Sleep parameters in patients using pacemakers with sleep rate function on.

Pacing and clinical electrophysiology : PACE

PubMedID: 16492297

Greco OT, Bittencourt LR, Vargas RN, Borges MA, Mateos JC, Neto AC, Coelho OD, Silva RS, Mazzo RA, Melatto DM, Tufik S, Gauch PR. Sleep parameters in patients using pacemakers with sleep rate function on. Pacing Clin Electrophysiol. 2006;29(2):135-41.
INTRODUCTION
The cardiovascular system (CVS) is heavily influenced by the autonomic nervous system. Additionally, there is a functional alteration during the various stages of sleep. In nonrapid eye movement (NREM), a state of cardiovascular relaxation occurs during stages three and four. A large amount of rapid ocular movements is concentrated in rapid eye movement (REM) sleep. During this phase, fluctuations in arterial pressure (AP) and heart rate (HR) can be readily noted. Sleep disordered breathing (SDB) has been associated with cardiac rhythm disorders.

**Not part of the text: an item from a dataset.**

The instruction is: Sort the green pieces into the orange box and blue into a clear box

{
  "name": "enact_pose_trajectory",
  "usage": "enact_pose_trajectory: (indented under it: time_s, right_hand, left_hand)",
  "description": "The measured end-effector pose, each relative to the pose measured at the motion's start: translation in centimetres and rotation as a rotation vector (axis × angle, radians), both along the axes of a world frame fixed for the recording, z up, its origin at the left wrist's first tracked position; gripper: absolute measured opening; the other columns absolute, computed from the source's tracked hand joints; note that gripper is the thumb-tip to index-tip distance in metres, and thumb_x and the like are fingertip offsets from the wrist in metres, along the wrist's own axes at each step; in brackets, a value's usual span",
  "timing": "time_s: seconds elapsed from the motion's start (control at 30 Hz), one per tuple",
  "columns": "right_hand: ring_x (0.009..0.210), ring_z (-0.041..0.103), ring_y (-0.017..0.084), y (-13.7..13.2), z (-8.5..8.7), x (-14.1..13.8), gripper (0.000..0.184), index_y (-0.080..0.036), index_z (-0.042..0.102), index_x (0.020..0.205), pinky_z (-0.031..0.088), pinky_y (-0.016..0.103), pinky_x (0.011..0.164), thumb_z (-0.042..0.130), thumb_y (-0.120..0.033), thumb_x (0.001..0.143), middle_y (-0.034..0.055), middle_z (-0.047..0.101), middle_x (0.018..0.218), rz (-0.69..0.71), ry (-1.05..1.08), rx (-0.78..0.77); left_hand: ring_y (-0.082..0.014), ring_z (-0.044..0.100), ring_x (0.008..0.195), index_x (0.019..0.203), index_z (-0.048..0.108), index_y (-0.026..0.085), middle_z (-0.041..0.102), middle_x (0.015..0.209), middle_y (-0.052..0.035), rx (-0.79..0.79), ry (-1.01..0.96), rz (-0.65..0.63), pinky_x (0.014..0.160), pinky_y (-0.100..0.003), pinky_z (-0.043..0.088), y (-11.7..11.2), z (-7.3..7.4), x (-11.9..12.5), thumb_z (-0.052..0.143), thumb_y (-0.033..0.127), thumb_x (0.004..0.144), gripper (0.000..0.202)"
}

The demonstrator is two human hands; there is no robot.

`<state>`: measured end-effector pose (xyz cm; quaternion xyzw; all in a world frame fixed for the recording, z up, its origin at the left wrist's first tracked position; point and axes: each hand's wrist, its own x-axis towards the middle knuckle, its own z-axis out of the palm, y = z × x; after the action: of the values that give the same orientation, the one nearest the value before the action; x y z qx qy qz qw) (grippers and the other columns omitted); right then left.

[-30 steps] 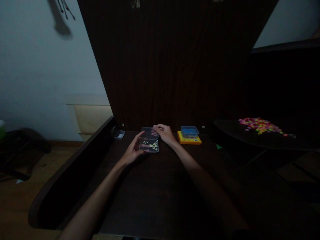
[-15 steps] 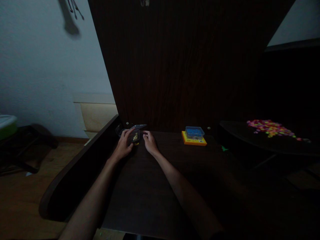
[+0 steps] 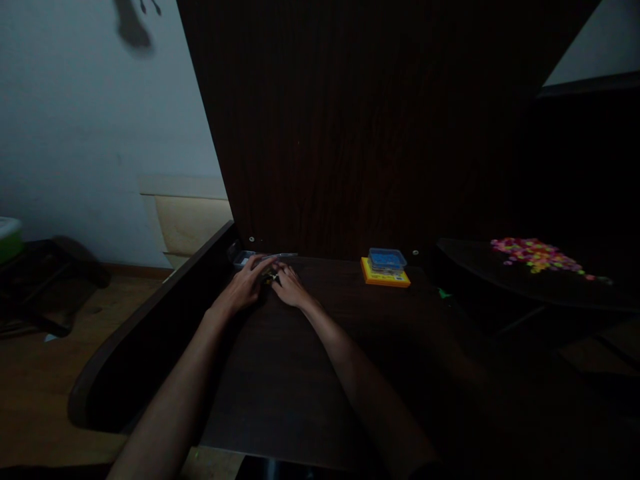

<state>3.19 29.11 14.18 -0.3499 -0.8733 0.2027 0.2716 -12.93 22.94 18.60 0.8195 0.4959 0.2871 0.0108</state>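
At the far left of the dark tabletop, my left hand [image 3: 243,285] is wrapped around the left side of a small clear plastic box, its fingers reaching over the top. The raised clear lid [image 3: 283,255] shows just behind the fingertips. My right hand [image 3: 291,288] meets the box from the right, fingers bent and thumb toward the front. Small yellowish pieces [image 3: 271,277] show between the two hands. What the right fingertips hold, if anything, is hidden. Another clear container [image 3: 243,258] stands behind my left hand in the corner.
A blue-filled clear box [image 3: 387,259] sits on a yellow-orange flat box [image 3: 385,277] toward the right. Colourful small pieces [image 3: 540,255] lie heaped on a dark surface farther right. A raised dark side panel [image 3: 150,327] borders the left.
My right hand has moved left and closed in on the box, covering much of it. My left hand stays at the box. The view has shifted slightly.
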Motion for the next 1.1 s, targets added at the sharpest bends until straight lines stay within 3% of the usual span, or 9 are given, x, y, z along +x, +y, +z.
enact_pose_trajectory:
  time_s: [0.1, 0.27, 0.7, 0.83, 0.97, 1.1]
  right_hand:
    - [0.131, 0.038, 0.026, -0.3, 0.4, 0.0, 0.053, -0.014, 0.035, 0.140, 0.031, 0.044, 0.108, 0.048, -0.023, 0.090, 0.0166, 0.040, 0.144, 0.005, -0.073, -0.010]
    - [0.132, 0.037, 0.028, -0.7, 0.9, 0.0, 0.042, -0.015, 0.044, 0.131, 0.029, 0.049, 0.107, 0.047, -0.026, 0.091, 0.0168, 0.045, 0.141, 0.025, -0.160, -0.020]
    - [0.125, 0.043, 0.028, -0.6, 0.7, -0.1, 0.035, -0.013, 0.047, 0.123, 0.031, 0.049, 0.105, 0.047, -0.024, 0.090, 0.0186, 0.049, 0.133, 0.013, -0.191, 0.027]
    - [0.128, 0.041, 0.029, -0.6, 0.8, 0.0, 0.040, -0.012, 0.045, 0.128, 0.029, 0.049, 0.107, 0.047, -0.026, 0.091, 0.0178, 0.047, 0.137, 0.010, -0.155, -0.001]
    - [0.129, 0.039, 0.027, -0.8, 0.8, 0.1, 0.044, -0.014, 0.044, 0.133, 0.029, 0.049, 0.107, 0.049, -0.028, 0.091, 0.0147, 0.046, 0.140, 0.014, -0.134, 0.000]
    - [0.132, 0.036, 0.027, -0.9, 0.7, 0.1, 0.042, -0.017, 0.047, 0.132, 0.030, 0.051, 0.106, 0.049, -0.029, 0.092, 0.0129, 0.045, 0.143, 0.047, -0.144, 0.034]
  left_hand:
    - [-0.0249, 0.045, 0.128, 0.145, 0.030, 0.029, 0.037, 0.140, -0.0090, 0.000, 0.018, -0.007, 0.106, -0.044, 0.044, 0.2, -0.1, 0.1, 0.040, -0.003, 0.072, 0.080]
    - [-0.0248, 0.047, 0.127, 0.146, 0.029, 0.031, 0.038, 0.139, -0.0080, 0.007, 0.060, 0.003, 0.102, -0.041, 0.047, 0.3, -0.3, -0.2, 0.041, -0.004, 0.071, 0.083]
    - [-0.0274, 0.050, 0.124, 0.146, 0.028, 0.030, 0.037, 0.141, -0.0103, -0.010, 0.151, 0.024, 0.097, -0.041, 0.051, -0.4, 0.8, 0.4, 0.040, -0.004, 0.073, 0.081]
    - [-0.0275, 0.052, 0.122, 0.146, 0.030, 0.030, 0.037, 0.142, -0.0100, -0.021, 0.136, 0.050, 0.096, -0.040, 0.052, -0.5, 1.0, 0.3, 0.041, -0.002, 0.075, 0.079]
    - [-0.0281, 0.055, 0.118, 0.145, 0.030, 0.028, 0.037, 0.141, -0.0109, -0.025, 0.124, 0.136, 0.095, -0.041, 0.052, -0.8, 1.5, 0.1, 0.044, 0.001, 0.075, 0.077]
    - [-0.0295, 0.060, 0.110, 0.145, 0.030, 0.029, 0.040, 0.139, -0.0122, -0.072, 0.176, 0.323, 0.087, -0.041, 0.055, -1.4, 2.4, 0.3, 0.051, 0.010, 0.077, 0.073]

Recently, cardiac rhythm disorder treatment with pacemaker (PM) highlighted a reduction in abnormal respiratory events during sleep.

OBJECTIVE
Comparison of sleep parameters of patients using PM with a sleep rate (SR) algorithm based on its rate-modulated capability during physical activity (Integrity PM with SR function on and off).

METHODS
Twenty-two patients (14 women, 8 men), implanted with an Integrity PM (St. Jude Medical Cardiac Rhythm Management Division, Sylmar, CA) with SR function for standard clinical indications, were evaluated utilizing a double-blind protocol. The indication for pacing included sinus node disease (SND), atrium ventricular blockage (AVB), and atrial fibrillation (AF). Following randomization, half of our patients had SR function switched to "on" mode while the other half were on "off" mode. During the first stage of the protocol, all patients underwent two consecutive nights of polysomnographic sleep recordings (PSG). During the first night patients slept in the sleep lab only for adaptation purpose. PSG full recording was carried out in the subsequent night. At a later stage, the programing of SR functions was shifted to "on" or "off" modes. One week later, a third assessment was undertaken.

RESULTS
Twelve patients (54%) showed sleep efficiency improvement (total sleeping time/recording time) with PM SR on. This group had the least effective sleep efficiency with PM off, if compared with the others who highlighted no change in this sleep parameter (72 +/- 12 vs 81 +/- 7%, P = 0.01, respectively). This first group displayed a lower latency for REM sleep than the last one (89 +/- 55 vs 174 +/- 107 minutes, P = 0.01, respectively). In 11 (50%) patients, the number per sleep hour of microarousals was reduced when PM SR was switched on. When we compared such findings to the group whose parameters had not changed, we noted that the first set of patients were sleepier (ESE: 9 +/- 4 vs 5 +/- 5, P = 0.04, respectively), and showed more microarousals with PM SR off (20 +/- 14 vs 7 +/- 5 microarousal/hour, P = 0.007).

CONCLUSION
In PM patients with sleep-related issues, the SR function activation improved sleep both from a qualitative and quantitative perspective.